▶ **Exercise goal**
In the response, the entries must appear exactly as supplied.

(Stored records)
|---|
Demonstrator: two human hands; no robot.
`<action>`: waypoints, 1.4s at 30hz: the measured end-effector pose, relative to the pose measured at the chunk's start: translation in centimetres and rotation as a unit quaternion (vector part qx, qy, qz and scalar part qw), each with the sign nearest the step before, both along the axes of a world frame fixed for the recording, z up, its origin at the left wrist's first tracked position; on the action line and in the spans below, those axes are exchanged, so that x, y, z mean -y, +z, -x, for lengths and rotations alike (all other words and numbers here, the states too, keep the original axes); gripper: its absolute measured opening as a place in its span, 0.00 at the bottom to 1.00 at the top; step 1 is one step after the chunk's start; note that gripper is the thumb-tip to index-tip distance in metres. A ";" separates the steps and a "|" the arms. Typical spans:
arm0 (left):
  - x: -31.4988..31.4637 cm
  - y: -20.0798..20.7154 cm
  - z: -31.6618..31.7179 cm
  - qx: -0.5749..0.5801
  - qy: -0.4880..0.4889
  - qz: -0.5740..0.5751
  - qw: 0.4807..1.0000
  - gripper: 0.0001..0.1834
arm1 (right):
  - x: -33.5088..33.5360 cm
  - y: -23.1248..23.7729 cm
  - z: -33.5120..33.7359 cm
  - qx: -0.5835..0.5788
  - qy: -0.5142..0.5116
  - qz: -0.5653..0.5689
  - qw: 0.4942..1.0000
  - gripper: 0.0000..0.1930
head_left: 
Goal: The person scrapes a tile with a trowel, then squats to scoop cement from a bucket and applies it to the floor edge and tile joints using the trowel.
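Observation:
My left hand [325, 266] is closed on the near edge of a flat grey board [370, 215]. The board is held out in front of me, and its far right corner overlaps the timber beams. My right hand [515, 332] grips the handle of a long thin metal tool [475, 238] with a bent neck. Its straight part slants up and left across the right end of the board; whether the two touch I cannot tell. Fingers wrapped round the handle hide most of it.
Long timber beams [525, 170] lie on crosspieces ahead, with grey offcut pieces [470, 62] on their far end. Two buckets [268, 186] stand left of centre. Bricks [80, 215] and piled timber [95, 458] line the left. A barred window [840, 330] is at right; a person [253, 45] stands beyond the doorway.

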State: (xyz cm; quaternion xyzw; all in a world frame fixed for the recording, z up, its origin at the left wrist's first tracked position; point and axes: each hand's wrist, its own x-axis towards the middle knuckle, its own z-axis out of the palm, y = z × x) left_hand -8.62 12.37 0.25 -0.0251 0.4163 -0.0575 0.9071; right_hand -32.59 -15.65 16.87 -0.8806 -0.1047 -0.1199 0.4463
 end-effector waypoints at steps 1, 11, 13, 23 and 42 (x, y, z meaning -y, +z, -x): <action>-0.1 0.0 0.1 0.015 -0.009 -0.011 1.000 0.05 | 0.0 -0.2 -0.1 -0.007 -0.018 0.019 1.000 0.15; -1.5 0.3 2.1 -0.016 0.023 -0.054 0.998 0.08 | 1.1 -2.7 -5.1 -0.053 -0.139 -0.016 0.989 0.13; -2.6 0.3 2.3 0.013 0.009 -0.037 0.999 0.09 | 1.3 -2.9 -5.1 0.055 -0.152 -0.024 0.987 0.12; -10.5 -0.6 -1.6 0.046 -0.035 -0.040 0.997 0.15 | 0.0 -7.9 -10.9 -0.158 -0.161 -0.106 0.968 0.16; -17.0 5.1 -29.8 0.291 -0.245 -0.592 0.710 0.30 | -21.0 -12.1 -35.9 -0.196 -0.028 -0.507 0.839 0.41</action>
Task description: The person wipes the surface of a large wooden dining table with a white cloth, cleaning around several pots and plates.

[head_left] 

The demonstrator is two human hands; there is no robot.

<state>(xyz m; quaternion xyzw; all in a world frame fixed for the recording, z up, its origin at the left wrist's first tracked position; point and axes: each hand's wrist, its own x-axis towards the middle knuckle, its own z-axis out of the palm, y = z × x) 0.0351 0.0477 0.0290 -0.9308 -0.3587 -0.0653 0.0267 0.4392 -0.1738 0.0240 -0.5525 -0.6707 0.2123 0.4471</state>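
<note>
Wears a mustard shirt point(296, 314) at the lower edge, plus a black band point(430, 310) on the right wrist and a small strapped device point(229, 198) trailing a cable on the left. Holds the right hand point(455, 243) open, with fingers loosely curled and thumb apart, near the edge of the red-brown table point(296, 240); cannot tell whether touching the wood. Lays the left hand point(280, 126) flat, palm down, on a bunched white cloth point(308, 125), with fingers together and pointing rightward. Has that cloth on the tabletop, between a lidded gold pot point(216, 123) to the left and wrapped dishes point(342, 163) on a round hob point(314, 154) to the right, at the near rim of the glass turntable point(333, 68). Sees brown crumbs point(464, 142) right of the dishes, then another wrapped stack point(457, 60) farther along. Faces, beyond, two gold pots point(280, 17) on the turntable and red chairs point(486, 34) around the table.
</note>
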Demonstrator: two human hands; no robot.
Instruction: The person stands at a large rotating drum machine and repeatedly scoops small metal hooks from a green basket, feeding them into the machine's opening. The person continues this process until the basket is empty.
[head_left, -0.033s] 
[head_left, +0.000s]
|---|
▶ **Your solution**
Demonstrator: two human hands; no robot.
`<action>`: waypoints, 1.4s at 30hz: the measured end-effector pose, relative to the pose measured at the chunk's start: translation in centimetres and rotation as a unit quaternion (vector part qx, qy, qz and scalar part qw), each with the sign nearest the step before, both along the axes of a world frame fixed for the recording, z up, its origin at the left wrist's first tracked position; on the action line and in the spans below, those axes are exchanged, so that x, y, z mean -y, +z, -x, for lengths and rotations alike (all other words and numbers here, the states too, keep the original axes); gripper: its absolute measured opening as a place in its span, 0.00 at the bottom to 1.00 at the top; step 1 is one step after the chunk's start; note that gripper is the thumb-tip to index-tip distance in metres. A ";" separates the steps and a "|" the arms. Typical spans:
arm0 (left):
  - x: -31.4988..31.4637 cm
  - y: -20.0798..20.7154 cm
  - z: -31.6618..31.7179 cm
  - qx: -0.5749..0.5801
  - qy: -0.4880..0.4889
  - qz: -0.5740..0.5751
  - qw: 0.4807..1.0000
  - gripper: 0.0001..0.1834
arm1 (right):
  - x: -33.5088..33.5360 cm
  - y: -23.1248..23.7729 cm
  - z: -33.5120..33.7359 cm
  - qx: -0.5835..0.5788
  - qy: -0.5142..0.5116
  - qz: -0.5653..0.5689
  - qw: 0.4942..1.0000
  - gripper: 0.0000..0.1930
head_left: 
Goal: The person scrapes a tile with a trowel, then squats to scoop cement from a bucket and applies it to the floor edge and tile joints using the trowel.
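Observation:
My left hand [325, 266] is closed on the near edge of a flat grey board [370, 215]. The board is held out in front of me, and its far right corner overlaps the timber beams. My right hand [515, 332] grips the handle of a long thin metal tool [475, 238] with a bent neck. Its straight part slants up and left across the right end of the board; whether the two touch I cannot tell. Fingers wrapped round the handle hide most of it.
Long timber beams [525, 170] lie on crosspieces ahead, with grey offcut pieces [470, 62] on their far end. Two buckets [268, 186] stand left of centre. Bricks [80, 215] and piled timber [95, 458] line the left. A barred window [840, 330] is at right; a person [253, 45] stands beyond the doorway.
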
State: (xyz cm; quaternion xyzw; all in a world frame fixed for the recording, z up, its origin at the left wrist's first tracked position; point and axes: each hand's wrist, its own x-axis towards the middle knuckle, its own z-axis out of the palm, y = z × x) left_hand -8.62 12.37 0.25 -0.0251 0.4163 -0.0575 0.9071; right_hand -32.59 -15.65 16.87 -0.8806 -0.1047 -0.1199 0.4463
 end-effector waypoints at steps 1, 11, 13, 23 and 42 (x, y, z meaning -y, +z, -x): <action>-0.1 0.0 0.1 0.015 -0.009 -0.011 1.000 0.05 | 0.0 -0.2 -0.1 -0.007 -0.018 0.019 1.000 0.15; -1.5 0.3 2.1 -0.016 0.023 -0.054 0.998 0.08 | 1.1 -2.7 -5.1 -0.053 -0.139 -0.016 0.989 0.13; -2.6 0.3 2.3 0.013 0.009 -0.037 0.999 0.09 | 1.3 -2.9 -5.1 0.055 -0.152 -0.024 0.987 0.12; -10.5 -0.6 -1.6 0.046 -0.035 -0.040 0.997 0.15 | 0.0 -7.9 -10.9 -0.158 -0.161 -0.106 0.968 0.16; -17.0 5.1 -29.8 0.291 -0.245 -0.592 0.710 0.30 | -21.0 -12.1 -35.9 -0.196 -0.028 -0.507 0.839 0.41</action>
Task description: The person wipes the surface of a large wooden dining table with a white cloth, cleaning around several pots and plates.

[head_left] 

The demonstrator is two human hands; there is no robot.

<state>(xyz m; quaternion xyzw; all in a world frame fixed for the recording, z up, its origin at the left wrist's first tracked position; point and axes: each hand's wrist, its own x-axis towards the middle knuckle, its own z-axis out of the palm, y = z × x) 0.0351 0.0477 0.0290 -0.9308 -0.3587 -0.0653 0.0267 0.4392 -0.1738 0.0240 -0.5525 -0.6707 0.2123 0.4471</state>
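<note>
Wears a mustard shirt point(296, 314) at the lower edge, plus a black band point(430, 310) on the right wrist and a small strapped device point(229, 198) trailing a cable on the left. Holds the right hand point(455, 243) open, with fingers loosely curled and thumb apart, near the edge of the red-brown table point(296, 240); cannot tell whether touching the wood. Lays the left hand point(280, 126) flat, palm down, on a bunched white cloth point(308, 125), with fingers together and pointing rightward. Has that cloth on the tabletop, between a lidded gold pot point(216, 123) to the left and wrapped dishes point(342, 163) on a round hob point(314, 154) to the right, at the near rim of the glass turntable point(333, 68). Sees brown crumbs point(464, 142) right of the dishes, then another wrapped stack point(457, 60) farther along. Faces, beyond, two gold pots point(280, 17) on the turntable and red chairs point(486, 34) around the table.
</note>
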Demonstrator: two human hands; no robot.
Instruction: The person stands at a large rotating drum machine and repeatedly scoops small metal hooks from a green basket, feeding them into the machine's opening. The person continues this process until the basket is empty.
[head_left, -0.033s] 
[head_left, +0.000s]

This output has been written out in full.